Sylwester S. Biernacki wrote:
Hello,
about a month ago I wrote I'm glad about em(4) driver which works
pretty well on few of my boxes. However I need to change my
opinion... after what I saw today in the lab:
> [ ... cut ... ]
I wanted to reply relevant sections but your message is quite long, so
excuse my lack of netiquette but I'll braindump.
First off all,
"net.inet.tcp.recvspace" and ".sendspace" has nothing to do in your test
scenario as soon as the box only routes packets. They're only related
with the TCP stack of the box and as no effect on forwarded packets.
You have nice numbers such as total bandwidth and payload size. It's not
hard to calculate the packet rate but it only matters on THE packet
rate. 50,000 packets/sec can easily kill an OpenBSD box even with MP
kernel, employing I/O APIC.
I don't know if the em(4) driver fully employs MAC chip's interrupt
coalesing capabilities but it's mostly imported from FreeBSD counterpart
which is contributed and maintained by Intel AFAIK.

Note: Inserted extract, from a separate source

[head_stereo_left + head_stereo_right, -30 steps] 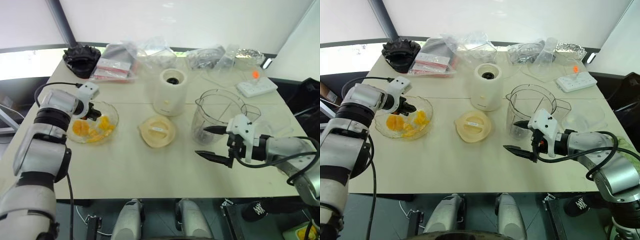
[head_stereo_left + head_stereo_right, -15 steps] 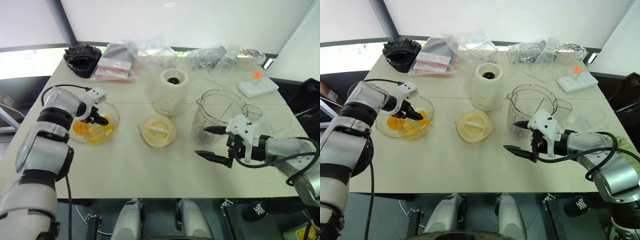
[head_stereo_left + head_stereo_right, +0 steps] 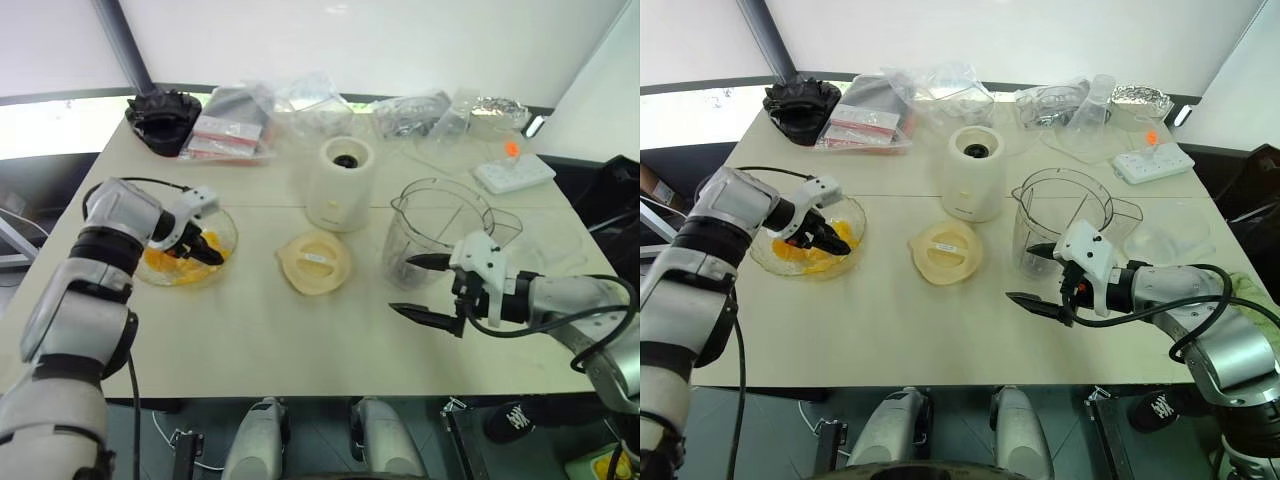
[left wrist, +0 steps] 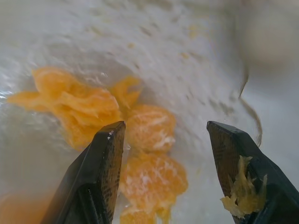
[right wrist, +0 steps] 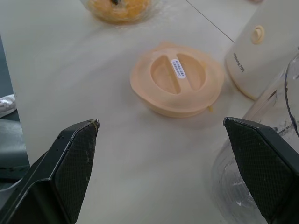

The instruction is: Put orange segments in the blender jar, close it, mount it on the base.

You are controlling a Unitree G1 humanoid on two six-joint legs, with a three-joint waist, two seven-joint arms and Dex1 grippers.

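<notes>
Head views: the left gripper (image 3: 836, 243) reaches into the shallow clear crinkled dish (image 3: 768, 262) of glossy yellow-orange segments (image 3: 805, 257); the large clear plastic blender jar (image 3: 432, 232) stands right of the cream-white cylindrical base (image 3: 341, 184). Left wrist view: spread fingers (image 4: 103, 169) straddle segments, grasping none. Right wrist view: the right gripper (image 5: 166, 173), jaws wide and empty, faces the flat round cream lid (image 5: 176, 84).

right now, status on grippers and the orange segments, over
Left gripper open, down in the dish over the orange segments, none gripped. Right gripper open, empty, beside blender jar. Lid off. Nothing blocking.
</notes>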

Although I don't have any sound explanation for your "%100 idle but
still freezing" case, generally the problem is with the interrupt storm.
I would suggest increasing the interface queue length but it won't help
if it's freezing. Anyway, the sysctl is "net.inet.ip.ifq.maxlen".
Default value is 50. 250 seems like a safe value for many em(4)s. This
would decrease the collisions on the interface because of the queue
capacity exhaustion.
It's a complicated issue. It's not black and white. The problem resides
in the hardware, in the driver itself and in the kernel (the way of
handling packets, interrupt, network, etc.)
And unfortunately there's no simple solution for none of them.
Just adding polling support to the kernel won't make things outperform
magically. AFAIK, we do not have access to em(4) hardware/driver
developer's manuals. (Is it true Brad?). So it's really hard to make
driver better... Last but not least, Intel's cards are not that awesome.
There exists much cheaper but less bloated and good performing MAC
chipsets around. Many of them are custom designs for high end networking
gear, which are also powered by ASICs.
SysKonnect is promising and commercially available too. I remember good
comments about sk(4) from Henning.
Sorry but we have to accept the fact... We're trying to handle
exceptional I/O loads on machines which were not designed to handle
that much. Especially the x86 platform. Rumors about amd64 to handle
better I/O didn't hold for me. My tests show tiny regressions.
I had similar problems with many different setups and tried many things
such as making the NICs _share_ the PCI interrupt. UP and MP kernels,
ifq lengths, different chipsets... The only major regressions were from
MP kernel (employing I/O APIC) and using sensible ifq lengths.
Good luck in your quest. Let us know if you manage to make things better.